The thing that changed my mind was an article in the May 13 issue of Fortune magazine by Andy Grove, chairman of Intel. His case was almost identical to mine and we had reached the same conclusion: In the final analysis, it's your own decision.
He had opted for a treatment in Seattle that, while a bit different from the one I eventually had, influenced me to look into it.
My doctor in Portland made an appointment for me at Northwest Hospital in Seattle to see Dr. Haakon Ragde who has perfected 'seed' therapy implants. This is a procedure of implanting palladium seeds filled with radioactive material into the prostate gland. About 120 seeds, each about the size of a grain of rice, are inserted with needles directed by ultrasound. The procedure, done on an outpatient basis, lasts about 45 minutes. You are given a spinal anesthetic that wears off in about three hours. You are awake during the procedure and aware of what is happening.
That is the procedure I had late in the day on July 16. The next morning I returned to the hospital for a short time to have the catheter removed. I also was given a CAT scan to see that everything was in place and all was OK. It was. We were told that we could drive home to Portland.

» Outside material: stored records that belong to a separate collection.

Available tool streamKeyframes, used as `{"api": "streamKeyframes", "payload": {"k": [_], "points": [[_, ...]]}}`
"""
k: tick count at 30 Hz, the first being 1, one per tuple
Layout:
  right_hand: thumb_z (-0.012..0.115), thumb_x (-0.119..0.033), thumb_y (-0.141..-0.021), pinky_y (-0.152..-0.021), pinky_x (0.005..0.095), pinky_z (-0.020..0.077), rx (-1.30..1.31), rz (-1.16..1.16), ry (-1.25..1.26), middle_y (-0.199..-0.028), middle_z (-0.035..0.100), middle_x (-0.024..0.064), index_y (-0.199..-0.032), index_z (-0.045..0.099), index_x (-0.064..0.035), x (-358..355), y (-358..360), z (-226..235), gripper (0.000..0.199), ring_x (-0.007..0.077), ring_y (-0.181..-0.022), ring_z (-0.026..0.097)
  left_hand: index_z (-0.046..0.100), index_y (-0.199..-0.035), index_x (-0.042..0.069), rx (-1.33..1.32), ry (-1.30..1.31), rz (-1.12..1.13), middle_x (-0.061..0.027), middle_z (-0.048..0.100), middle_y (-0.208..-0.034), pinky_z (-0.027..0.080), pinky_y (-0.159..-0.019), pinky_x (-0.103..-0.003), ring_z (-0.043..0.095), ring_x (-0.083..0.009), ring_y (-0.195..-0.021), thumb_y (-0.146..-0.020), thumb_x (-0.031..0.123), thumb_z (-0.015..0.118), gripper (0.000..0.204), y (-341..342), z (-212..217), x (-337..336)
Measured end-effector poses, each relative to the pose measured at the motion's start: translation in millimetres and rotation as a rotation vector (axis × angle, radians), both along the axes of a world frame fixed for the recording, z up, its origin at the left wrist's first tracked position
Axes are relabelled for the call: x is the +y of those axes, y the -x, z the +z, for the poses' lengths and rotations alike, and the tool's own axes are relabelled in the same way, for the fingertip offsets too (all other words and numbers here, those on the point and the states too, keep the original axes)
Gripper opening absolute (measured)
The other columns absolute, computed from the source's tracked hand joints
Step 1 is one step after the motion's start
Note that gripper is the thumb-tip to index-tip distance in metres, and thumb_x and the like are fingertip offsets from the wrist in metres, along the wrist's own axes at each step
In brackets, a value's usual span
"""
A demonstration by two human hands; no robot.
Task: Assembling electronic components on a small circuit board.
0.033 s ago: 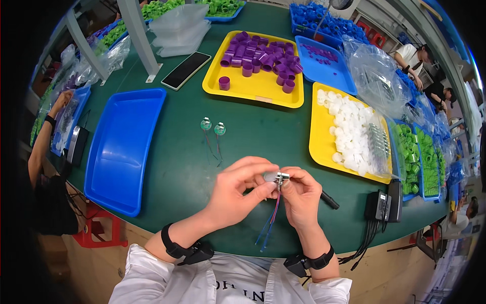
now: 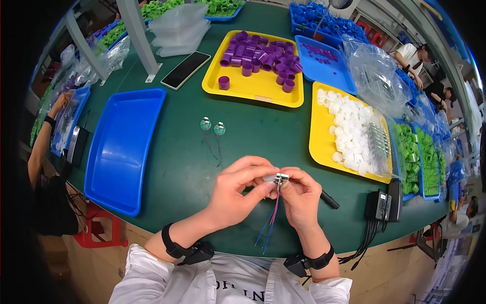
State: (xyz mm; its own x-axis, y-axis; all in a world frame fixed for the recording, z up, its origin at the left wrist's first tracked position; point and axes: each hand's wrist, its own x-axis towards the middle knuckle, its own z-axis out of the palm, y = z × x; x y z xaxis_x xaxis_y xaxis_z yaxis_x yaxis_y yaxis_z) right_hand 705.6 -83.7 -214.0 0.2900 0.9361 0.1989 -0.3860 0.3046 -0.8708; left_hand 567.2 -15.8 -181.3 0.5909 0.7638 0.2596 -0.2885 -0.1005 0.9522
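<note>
Close together above the near part of the green table, both my hands work on one small assembly. My left hand [image 2: 234, 195] pinches a translucent white cap [image 2: 269, 178] between thumb and fingers. In my right hand [image 2: 302, 200], thumb and forefinger grip a small circuit board [image 2: 281, 177] with a silvery metal part at its edge. Thin red and blue wires [image 2: 272, 218] hang down from the board. Cap and board meet edge to edge, though fingers hide whether they are joined. Farther off, two round green circuit boards [image 2: 219, 128] with wires lie on the table.
Left stands a blue tray [image 2: 124, 147]; ahead, a yellow tray [image 2: 238, 93] of purple cups. A second yellow tray [image 2: 320, 147] holds white caps. A phone [image 2: 186, 70] lies beyond. Near my right hand are a black pen-like stick [image 2: 330, 199] and black adapters [image 2: 378, 205]. Co-workers sit around.
The hanging wires have swung slightly to the right, and the cap and board have shifted a tiny bit between my fingers. Both hands keep their grip and place.
</note>
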Motion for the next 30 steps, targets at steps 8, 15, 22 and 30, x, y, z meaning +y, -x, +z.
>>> {"api": "streamKeyframes", "payload": {"k": [8,15,22,30], "points": [[0.062,-0.005,-0.083,-0.065,0.0309,0.0548,0.064,-0.019,0.040,-0.097,0.055,0.0127,-0.096,0.055,0.0052,1.3,8.2,9.6,0.018,0.0179,-0.081,0.058,0.062,-0.098,-0.007,-0.033,0.250,0.040,-0.0089,0.061,-0.089,0.050,-0.060,-0.023,0.060,-0.0113,-0.069,-0.087,0.003,0.055,0.016,3.1,-8.8,10.6],[0.063,0.002,-0.080,-0.079,0.0297,0.0498,-0.143,-0.128,0.033,-0.097,0.054,0.0122,-0.092,0.056,0.0058,-0.1,2.8,-0.4,0.014,0.0171,-0.087,0.056,0.063,-0.097,-0.007,-0.068,0.293,-0.009,-0.0108,0.062,-0.090,0.051,-0.061,-0.022,0.063,-0.0142,-0.075,-0.086,0.001,0.056,0.015,7.9,-1.5,7.2],[0.062,0.004,-0.080,-0.064,0.0270,0.0530,-0.247,-0.206,-0.019,-0.097,0.054,0.0133,-0.090,0.056,0.0076,0.9,7.1,6.0,0.012,0.0161,-0.078,0.057,0.061,-0.097,-0.009,-0.051,0.213,0.018,-0.0115,0.059,-0.095,0.053,-0.064,-0.023,0.063,-0.0149,-0.077,-0.085,-0.001,0.056,0.015,7.5,0.5,3.1],[0.066,0.006,-0.074,-0.057,0.0267,0.0495,-0.921,-0.531,-0.093,-0.087,0.058,0.0138,-0.086,0.059,0.0020,-1.6,4.3,-1.7,0.015,0.0193,-0.070,0.058,0.058,-0.102,-0.008,-0.029,0.266,-0.127,-0.0118,0.054,-0.102,0.052,-0.071,-0.026,0.061,-0.0155,-0.082,-0.086,0.000,0.053,0.018,9.9,-2.5,7.2]]}}
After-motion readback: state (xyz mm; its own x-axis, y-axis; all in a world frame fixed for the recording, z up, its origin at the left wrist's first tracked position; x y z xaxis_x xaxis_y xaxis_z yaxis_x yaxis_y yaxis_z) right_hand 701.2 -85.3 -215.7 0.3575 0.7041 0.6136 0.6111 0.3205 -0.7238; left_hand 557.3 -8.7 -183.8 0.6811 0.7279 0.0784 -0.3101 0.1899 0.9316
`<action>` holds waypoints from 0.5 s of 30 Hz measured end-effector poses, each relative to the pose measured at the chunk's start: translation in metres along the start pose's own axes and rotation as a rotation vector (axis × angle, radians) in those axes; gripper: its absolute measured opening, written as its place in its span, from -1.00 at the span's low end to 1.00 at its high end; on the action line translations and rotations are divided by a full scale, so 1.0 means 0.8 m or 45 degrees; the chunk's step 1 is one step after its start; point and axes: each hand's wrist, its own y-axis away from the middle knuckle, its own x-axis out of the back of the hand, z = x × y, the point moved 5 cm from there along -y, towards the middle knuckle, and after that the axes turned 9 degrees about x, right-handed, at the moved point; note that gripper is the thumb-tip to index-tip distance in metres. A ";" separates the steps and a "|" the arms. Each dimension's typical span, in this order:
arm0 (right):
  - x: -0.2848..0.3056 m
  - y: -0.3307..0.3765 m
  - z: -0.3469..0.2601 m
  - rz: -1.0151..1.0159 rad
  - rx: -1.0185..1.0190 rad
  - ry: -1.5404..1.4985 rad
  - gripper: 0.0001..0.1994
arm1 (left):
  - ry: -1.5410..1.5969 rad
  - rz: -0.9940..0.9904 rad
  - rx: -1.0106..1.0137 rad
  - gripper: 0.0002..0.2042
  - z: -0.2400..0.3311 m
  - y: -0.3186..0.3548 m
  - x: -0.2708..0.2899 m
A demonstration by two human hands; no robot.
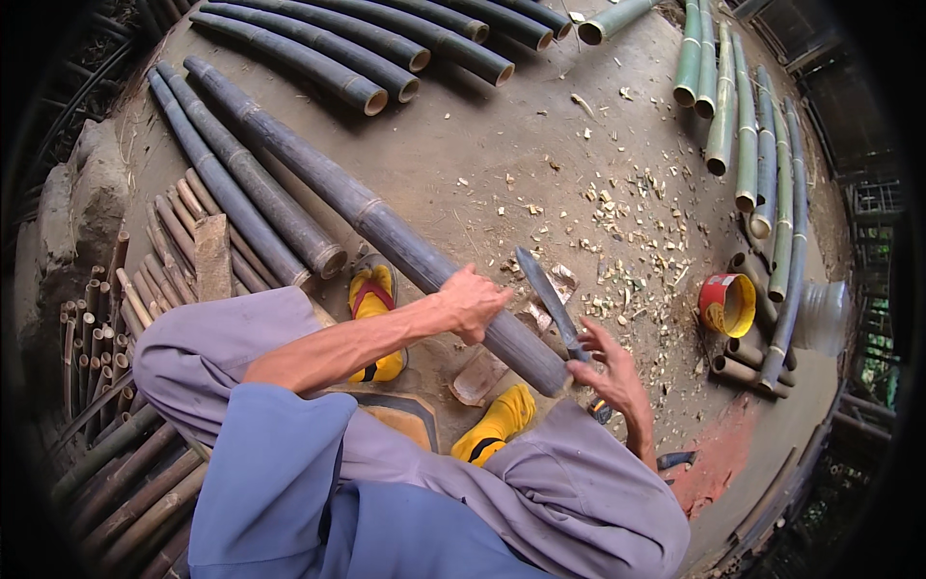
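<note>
A long dark bamboo pole [395,234] slants from the far left to the space between my knees. My left hand [470,303] lies over it near its close end, fingers curled round the far side. Just right of that end is my right hand [617,376], with thumb and fingers loosely about the grip end of a long-bladed knife [546,289]. The blade points away and to the left, above the pole's right side. My right fingers partly cover the handle.
Pale wood chips [627,217] litter the floor. A red and yellow can [726,304] stands at right beside green bamboo poles [747,145]. More dark poles [318,58] lie at the far side. Thin bamboo pieces [174,232] are stacked at left, near a wooden block [213,256].
</note>
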 end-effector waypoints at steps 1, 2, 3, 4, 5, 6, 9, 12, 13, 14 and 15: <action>-0.017 -0.001 -0.013 -0.190 -0.003 0.055 -0.20 | 0.013 0.037 -0.029 -0.46 0.021 0.001 0.007; -0.033 -0.005 -0.024 -0.325 0.069 0.199 -0.12 | 0.036 0.122 -0.094 -0.43 0.042 0.006 0.015; -0.042 -0.007 -0.019 -0.382 -0.099 0.447 -0.13 | 0.078 0.274 -0.202 -0.39 0.059 0.016 0.026; -0.037 -0.002 -0.016 -0.418 -0.150 0.443 -0.16 | 0.421 0.290 -0.265 -0.37 0.066 0.018 0.037; -0.029 0.010 -0.008 -0.453 -0.204 0.438 -0.19 | 0.763 0.301 -0.332 -0.35 0.068 0.020 0.048; -0.020 0.026 -0.004 -0.360 -0.197 0.508 -0.21 | 1.001 0.540 -0.311 -0.35 0.055 0.023 0.071; 0.009 0.083 0.005 -0.037 -0.118 0.786 -0.30 | 0.937 1.529 0.176 -0.37 -0.079 0.044 0.139; 0.051 0.151 0.041 0.379 0.139 1.231 -0.39 | 0.912 2.025 1.319 -0.32 -0.242 0.108 0.103; 0.065 0.181 0.060 0.466 0.145 1.279 -0.40 | 1.064 1.969 1.703 -0.26 -0.278 0.123 0.072; 0.078 0.204 0.074 0.549 0.168 1.323 -0.41 | 1.803 1.940 1.450 -0.27 -0.324 0.124 0.027; 0.084 0.223 0.083 0.609 0.142 1.401 -0.40 | 2.511 1.798 1.102 -0.28 -0.351 0.111 -0.012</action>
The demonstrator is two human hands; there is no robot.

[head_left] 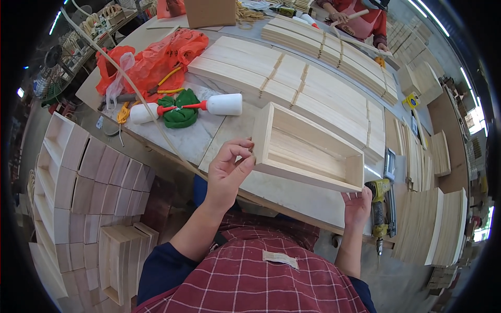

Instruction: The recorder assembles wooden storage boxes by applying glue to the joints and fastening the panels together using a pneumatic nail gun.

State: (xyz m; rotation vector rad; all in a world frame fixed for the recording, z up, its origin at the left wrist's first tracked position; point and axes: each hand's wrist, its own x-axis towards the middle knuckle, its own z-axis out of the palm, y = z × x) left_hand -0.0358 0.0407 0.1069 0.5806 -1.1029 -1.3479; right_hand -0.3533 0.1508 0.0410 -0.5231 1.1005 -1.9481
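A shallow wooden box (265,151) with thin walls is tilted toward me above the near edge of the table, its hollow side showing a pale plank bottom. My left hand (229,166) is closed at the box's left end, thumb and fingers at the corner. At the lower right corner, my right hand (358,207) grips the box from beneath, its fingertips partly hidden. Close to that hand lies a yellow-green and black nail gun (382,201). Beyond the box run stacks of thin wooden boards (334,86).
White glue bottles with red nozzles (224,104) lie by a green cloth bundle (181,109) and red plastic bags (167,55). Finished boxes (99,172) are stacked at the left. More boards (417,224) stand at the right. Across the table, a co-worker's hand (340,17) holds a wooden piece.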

On July 18, I stayed home and spent a lot of time reflecting on the past seven or eight months. I knew I was fortunate and thanked the Lord and everyone I knew who had me in their prayers. On July 19, I returned to work.
BACK TO THE ROUTINE
More than 10 months have passed since the procedure. My routine has returned to normal. I am neither incontinent nor impotent. I have my PSA checked every three months by my doctor in Portland. I do not have to return to Seattle for 18 months. I work a full schedule; I have taken part in a demanding two-day car rally, have driven a 2,000-mile car trip and have resumed my lousy golf, but I am determined to play better!
When I asked my doctor if my cancer would be in remission or cured, he repeatedly told me this was a procedure to cure my prostate cancer. While I had some bad moments, especially at night with frequent and painful urination, it is partly my fault because I was reluctant to take pain pills with codeine.
I later learned that without treatment, I would have had as little as two years to live. In light of this, I must confess a very difficult, almost helpless feeling. I had always felt I was a strong person, a 'take charge' kind of guy. All of a sudden I was faced with my mortality and was totally in someone else's hands. My outlook changed very quickly about a lot of things, not the least of which are family, friends and the beautiful dawn of a new day.
Finally, let me again stress the importance of a PSA test with your annual physical. I know I owe my life to an insurance salesman and I can't even buy a policy from him. But with a few years of normal PSA readings behind me I can again become considered healthy and obtain insurance. I can't wait to become his policy holder.
Ron Tonkin is president of Ron Tonkin Automobile Dealerships in Portland, Ore. He is a past president of the National Automobile Dealers Association.